Because of these characteristics, nonprofit and government organizations use “Fund Accounting” in which money is separated according to its intended purpose. The resources of the organization are divided into distinct financial units, or funds, each of which functions as a separate entity. Each fund has a set of self-balancing accounts, which means that the assets must equal the sum of the liabilities and fund balance; each fund may have a complete set of financial statements and records. Although separate accounts are maintained for each fund, for reporting purposes funds with similar characteristics are usually grouped together. Because fund accounting allows an organization to keep track of money intended for different purposes, it is possible to evaluate the financial status of each individual area.
….
In nonprofit or governmental organizations it is often necessary to transfer money from one fund to another. Even though the money re- mains within the same organization, transactions involving more than one fund must be recorded in the accounts. If there is a legal requirement to transfer funds (for example, if funds must be transferred to repay a bond), a mandatory transfer is made. If the transfer is made at the discretion of the governing body, it is a nonmandatory transfer.
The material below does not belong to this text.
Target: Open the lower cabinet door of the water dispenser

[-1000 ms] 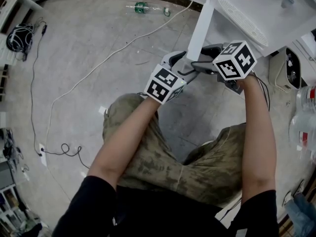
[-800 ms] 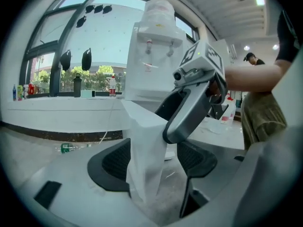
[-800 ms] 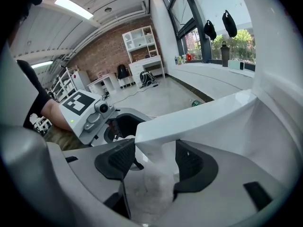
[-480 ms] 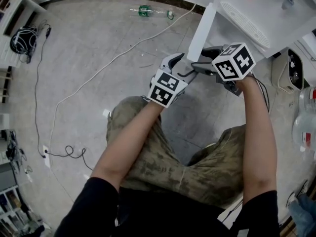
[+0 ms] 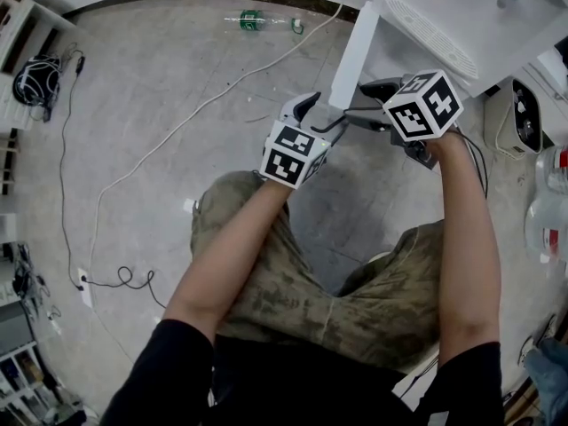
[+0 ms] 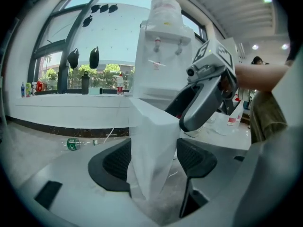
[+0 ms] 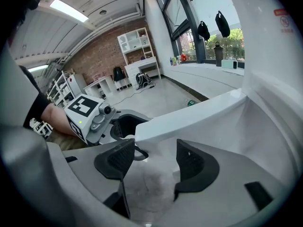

If there are temporary borrowings between funds, the fund that makes the loan will record the amount as an asset, and the fund that receives the loan will record it as a liability. If transfers between funds have not been completed, the fund that owes the money shows a liability, while the fund to which the money is owed shows an asset on its financial records. This characteristic of recording transfers, assets, and liabilities between funds is unique to fund accounting.